### [What you will do]
Search the entries below for the word "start" and copy each line that has it.

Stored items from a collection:
++++++++++++++++++++

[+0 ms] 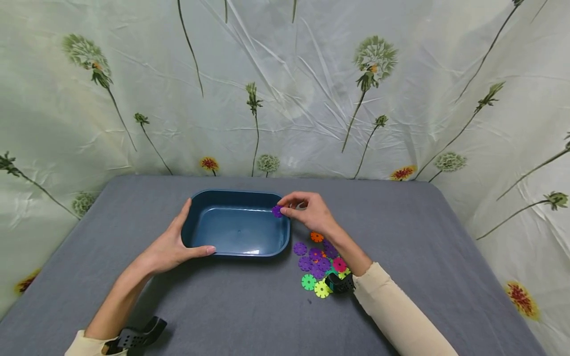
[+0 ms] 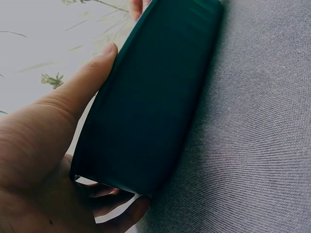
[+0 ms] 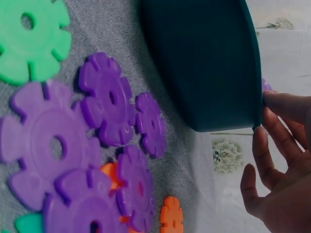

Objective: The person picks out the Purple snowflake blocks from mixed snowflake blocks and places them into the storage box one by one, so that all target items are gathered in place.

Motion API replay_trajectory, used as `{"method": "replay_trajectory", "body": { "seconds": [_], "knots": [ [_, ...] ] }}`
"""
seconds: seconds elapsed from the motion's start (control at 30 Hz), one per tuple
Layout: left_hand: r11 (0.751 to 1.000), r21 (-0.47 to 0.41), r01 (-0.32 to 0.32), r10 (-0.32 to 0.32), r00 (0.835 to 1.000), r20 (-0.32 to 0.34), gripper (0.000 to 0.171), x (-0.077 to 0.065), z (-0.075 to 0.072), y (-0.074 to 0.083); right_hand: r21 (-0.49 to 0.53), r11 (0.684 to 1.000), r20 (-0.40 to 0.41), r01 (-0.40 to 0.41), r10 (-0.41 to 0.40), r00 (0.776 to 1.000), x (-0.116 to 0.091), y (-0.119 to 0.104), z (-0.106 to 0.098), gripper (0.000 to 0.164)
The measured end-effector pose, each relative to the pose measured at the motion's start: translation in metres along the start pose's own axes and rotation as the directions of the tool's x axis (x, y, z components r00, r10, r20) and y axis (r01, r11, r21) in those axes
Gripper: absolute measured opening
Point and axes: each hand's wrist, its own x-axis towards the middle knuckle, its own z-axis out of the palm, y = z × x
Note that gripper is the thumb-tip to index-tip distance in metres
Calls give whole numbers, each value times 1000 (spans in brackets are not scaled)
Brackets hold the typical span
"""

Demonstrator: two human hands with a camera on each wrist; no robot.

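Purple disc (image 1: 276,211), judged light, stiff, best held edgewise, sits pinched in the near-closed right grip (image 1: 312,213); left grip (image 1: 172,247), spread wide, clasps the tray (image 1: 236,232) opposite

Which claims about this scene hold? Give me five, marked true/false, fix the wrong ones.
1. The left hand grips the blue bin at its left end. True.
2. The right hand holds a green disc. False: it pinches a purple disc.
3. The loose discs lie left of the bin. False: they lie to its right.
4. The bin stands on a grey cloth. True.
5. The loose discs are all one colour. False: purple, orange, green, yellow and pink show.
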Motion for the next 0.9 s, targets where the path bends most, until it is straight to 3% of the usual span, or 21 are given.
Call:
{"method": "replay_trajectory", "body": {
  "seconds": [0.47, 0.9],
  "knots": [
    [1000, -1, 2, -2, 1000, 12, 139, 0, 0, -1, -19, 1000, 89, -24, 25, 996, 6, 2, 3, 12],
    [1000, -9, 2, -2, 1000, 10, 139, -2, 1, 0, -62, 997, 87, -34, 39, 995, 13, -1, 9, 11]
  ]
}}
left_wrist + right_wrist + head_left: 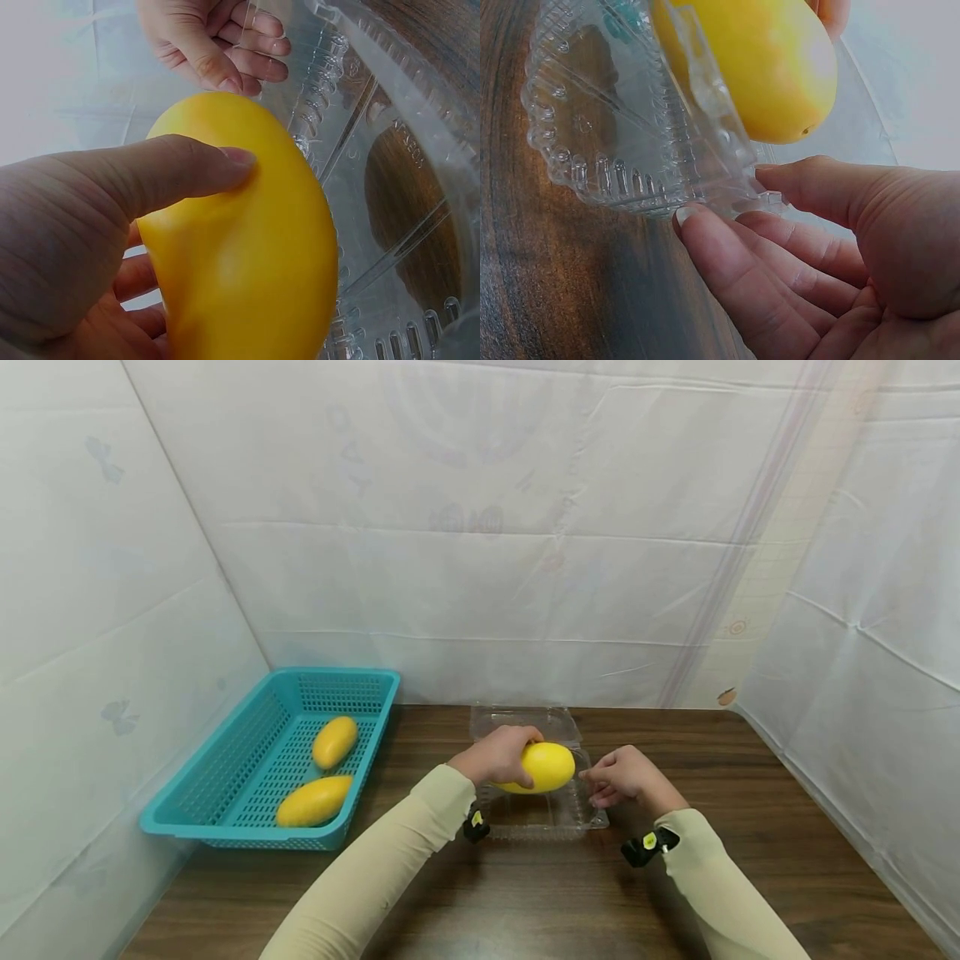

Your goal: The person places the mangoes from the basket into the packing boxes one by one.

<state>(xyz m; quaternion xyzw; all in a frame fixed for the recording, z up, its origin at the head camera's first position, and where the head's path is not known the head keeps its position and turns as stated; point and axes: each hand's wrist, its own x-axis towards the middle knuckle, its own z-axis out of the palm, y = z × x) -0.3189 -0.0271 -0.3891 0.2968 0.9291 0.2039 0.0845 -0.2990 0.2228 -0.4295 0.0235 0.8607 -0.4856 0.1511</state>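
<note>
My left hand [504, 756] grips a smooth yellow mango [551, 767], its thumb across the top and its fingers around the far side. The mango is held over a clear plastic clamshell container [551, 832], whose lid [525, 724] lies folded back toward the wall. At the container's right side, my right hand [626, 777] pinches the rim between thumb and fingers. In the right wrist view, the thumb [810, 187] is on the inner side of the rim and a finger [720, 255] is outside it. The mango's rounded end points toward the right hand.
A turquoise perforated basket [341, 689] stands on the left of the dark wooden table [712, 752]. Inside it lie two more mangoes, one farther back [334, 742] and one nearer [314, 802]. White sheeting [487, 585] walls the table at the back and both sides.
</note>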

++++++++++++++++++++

### [Solution]
seconds: seconds elapsed from the motion's start (control at 30 Hz), one per tuple
The measured end-effector pose, each relative to the pose measured at the motion's start: translation in metres along the start pose's own axes and rotation as the directions of the tool's x axis (x, y, z components r00, r10, r20) and y axis (r01, r11, r21) in those axes

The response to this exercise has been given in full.